Records drawn from a dataset:
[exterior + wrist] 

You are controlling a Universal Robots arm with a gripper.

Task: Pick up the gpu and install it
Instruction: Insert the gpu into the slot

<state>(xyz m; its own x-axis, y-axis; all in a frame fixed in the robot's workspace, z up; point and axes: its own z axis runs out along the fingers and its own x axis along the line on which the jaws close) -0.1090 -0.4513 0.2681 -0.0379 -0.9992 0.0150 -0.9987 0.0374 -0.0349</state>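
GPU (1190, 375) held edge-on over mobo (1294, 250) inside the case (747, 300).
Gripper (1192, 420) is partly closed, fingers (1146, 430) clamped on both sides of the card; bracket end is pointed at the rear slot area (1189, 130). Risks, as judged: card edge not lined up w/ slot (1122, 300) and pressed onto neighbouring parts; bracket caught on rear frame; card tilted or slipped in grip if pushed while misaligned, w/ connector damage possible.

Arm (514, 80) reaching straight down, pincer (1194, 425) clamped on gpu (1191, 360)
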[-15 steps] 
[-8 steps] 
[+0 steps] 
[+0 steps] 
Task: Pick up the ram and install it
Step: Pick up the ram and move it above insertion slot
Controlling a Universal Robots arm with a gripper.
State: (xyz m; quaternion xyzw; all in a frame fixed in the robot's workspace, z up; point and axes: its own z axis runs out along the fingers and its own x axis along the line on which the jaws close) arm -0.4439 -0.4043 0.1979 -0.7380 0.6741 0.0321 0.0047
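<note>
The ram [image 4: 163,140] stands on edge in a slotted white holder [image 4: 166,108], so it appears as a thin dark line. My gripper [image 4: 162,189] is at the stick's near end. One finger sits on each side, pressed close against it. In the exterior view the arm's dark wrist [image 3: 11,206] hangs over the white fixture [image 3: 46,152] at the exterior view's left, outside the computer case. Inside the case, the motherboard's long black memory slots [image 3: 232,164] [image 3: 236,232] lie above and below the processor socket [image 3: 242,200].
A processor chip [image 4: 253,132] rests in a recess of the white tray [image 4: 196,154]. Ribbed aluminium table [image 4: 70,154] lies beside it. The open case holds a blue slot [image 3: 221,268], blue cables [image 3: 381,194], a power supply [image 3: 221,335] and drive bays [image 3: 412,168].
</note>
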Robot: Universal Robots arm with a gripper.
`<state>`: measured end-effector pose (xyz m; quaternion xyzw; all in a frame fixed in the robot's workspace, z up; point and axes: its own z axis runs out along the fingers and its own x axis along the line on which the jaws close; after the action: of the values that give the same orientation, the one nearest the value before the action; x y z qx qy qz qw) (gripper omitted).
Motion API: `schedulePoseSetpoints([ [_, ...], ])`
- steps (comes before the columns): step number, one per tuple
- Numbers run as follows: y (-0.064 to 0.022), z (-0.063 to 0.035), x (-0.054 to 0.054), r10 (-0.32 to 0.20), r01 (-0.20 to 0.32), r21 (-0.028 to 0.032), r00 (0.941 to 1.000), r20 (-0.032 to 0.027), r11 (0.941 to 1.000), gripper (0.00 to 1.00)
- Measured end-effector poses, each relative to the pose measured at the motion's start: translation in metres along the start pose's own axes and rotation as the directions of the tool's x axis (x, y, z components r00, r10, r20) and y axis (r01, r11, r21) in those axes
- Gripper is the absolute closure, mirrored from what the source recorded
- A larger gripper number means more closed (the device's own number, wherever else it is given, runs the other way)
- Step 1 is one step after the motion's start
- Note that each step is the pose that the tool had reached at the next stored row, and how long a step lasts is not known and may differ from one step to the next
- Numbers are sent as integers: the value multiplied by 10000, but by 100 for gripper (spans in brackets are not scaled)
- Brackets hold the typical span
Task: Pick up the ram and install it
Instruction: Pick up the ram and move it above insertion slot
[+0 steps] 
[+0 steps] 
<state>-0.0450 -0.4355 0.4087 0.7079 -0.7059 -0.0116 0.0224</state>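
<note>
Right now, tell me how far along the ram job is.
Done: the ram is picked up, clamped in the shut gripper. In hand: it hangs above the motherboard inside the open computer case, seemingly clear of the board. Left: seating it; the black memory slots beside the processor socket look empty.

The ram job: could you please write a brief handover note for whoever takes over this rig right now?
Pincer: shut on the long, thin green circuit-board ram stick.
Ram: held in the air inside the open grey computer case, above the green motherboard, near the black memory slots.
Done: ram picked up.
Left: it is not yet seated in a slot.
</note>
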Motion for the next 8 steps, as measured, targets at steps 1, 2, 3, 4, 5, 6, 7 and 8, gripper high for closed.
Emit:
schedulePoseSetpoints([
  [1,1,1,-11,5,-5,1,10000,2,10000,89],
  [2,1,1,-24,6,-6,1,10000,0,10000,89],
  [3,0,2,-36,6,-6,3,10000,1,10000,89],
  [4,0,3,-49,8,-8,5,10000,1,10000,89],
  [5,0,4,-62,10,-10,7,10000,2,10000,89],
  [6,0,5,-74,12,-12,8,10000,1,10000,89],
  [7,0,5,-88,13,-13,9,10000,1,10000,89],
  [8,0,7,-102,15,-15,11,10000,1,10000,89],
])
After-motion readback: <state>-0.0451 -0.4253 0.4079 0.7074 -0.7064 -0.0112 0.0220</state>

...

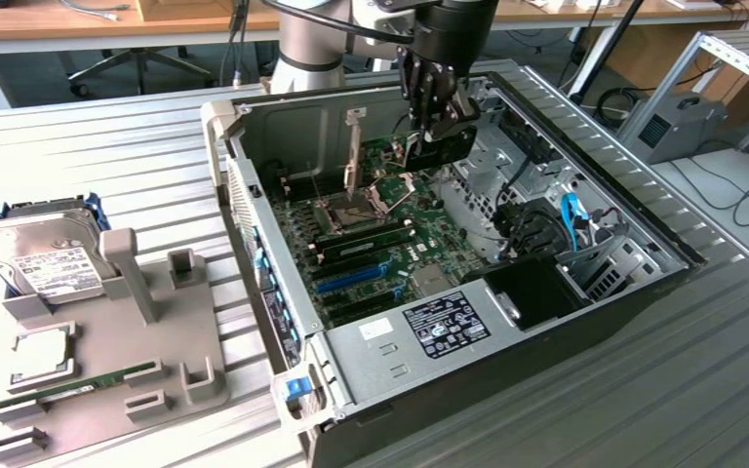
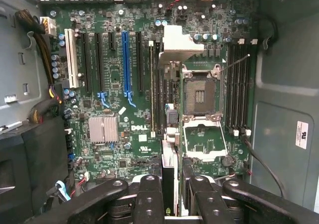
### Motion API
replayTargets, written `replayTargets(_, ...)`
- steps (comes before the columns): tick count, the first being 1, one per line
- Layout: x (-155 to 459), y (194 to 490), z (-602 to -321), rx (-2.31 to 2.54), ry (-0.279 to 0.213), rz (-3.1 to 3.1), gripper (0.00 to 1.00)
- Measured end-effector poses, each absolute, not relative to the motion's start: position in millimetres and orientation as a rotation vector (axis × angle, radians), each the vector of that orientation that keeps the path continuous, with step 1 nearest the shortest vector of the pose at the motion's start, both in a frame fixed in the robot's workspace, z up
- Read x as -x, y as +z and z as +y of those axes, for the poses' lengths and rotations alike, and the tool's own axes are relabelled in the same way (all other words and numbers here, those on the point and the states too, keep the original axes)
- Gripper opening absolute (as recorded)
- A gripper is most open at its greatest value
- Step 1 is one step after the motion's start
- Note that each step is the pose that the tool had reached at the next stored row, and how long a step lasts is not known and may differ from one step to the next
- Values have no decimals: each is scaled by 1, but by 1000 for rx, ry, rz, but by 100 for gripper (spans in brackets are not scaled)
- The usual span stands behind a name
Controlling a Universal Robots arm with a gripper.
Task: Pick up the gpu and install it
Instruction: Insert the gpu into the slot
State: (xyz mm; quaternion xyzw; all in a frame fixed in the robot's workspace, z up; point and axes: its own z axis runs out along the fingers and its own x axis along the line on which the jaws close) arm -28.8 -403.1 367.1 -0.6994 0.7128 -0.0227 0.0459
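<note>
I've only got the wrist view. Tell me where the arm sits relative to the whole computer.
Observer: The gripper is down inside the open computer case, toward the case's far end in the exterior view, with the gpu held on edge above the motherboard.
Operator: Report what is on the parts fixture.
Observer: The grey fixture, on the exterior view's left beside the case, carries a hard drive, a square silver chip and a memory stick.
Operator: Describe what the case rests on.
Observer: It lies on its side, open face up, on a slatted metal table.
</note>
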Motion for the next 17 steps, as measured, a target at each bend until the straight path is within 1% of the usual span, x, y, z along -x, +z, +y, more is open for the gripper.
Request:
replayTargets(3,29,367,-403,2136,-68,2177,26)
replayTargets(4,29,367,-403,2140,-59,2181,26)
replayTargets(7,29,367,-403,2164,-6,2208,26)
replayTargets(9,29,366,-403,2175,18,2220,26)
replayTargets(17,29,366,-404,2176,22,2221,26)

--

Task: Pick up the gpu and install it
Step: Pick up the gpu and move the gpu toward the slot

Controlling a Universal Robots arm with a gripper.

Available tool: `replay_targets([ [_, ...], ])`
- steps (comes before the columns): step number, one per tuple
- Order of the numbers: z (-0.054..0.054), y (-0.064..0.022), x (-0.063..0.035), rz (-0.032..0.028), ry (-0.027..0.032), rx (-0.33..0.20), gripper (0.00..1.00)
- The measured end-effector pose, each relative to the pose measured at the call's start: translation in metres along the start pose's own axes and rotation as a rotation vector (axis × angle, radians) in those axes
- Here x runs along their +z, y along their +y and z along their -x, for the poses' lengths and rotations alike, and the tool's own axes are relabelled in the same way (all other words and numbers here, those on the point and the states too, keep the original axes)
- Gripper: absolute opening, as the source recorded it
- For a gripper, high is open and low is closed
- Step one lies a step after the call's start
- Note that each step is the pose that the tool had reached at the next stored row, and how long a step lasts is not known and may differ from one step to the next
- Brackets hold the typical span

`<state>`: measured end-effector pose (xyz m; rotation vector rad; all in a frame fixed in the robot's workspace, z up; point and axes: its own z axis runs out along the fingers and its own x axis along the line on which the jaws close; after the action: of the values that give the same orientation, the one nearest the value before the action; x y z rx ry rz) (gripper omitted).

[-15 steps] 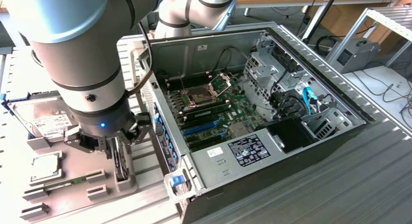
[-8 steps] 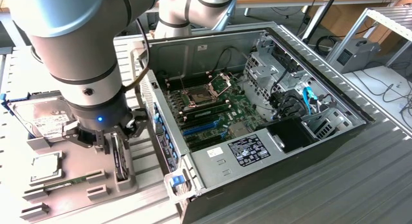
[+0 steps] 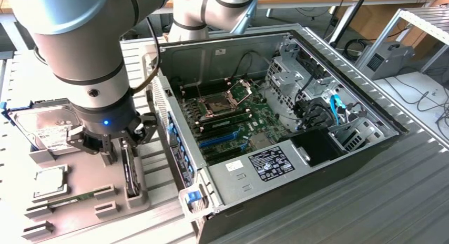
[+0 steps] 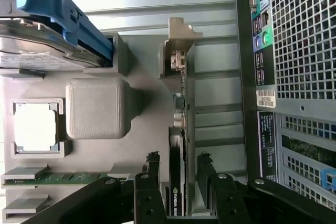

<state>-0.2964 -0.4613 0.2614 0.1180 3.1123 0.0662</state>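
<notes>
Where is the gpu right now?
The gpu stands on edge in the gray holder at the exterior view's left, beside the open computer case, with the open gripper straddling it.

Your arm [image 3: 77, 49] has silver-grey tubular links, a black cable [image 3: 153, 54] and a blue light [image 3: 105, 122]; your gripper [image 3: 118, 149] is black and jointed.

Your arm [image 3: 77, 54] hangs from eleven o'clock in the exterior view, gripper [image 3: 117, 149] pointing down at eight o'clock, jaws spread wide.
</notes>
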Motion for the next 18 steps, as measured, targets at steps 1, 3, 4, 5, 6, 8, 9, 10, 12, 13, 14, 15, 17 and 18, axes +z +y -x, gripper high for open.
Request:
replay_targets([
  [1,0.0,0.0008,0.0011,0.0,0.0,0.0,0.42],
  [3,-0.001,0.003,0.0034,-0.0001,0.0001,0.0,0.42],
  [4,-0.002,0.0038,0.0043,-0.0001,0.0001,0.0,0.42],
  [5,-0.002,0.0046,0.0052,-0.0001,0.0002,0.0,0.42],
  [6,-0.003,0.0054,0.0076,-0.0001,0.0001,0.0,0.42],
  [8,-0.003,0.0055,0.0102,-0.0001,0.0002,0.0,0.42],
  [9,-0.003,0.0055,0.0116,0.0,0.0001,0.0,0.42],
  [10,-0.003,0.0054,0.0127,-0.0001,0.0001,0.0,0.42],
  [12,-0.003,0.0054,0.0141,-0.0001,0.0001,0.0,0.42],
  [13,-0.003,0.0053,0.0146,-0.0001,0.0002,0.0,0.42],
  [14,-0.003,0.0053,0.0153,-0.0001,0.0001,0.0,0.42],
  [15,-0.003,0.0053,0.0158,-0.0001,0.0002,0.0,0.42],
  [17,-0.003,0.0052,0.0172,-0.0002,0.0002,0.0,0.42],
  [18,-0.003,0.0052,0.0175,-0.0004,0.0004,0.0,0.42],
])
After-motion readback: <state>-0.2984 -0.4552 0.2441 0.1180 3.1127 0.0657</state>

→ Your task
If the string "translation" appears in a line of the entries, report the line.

→ Solution for this task
- Measured end-effector poses, each relative to the pose measured at the motion's start: translation in metres along the start pose's own axes and rotation as the directions of the tool's x axis (x, y, z components r00, r10, r20) and y axis (r01, r11, r21) in those axes
- The measured end-effector pose, each relative to the pose measured at the call's start: translation in metres along the start pose's own axes and rotation as a rotation vector (axis × angle, radians) in those axes

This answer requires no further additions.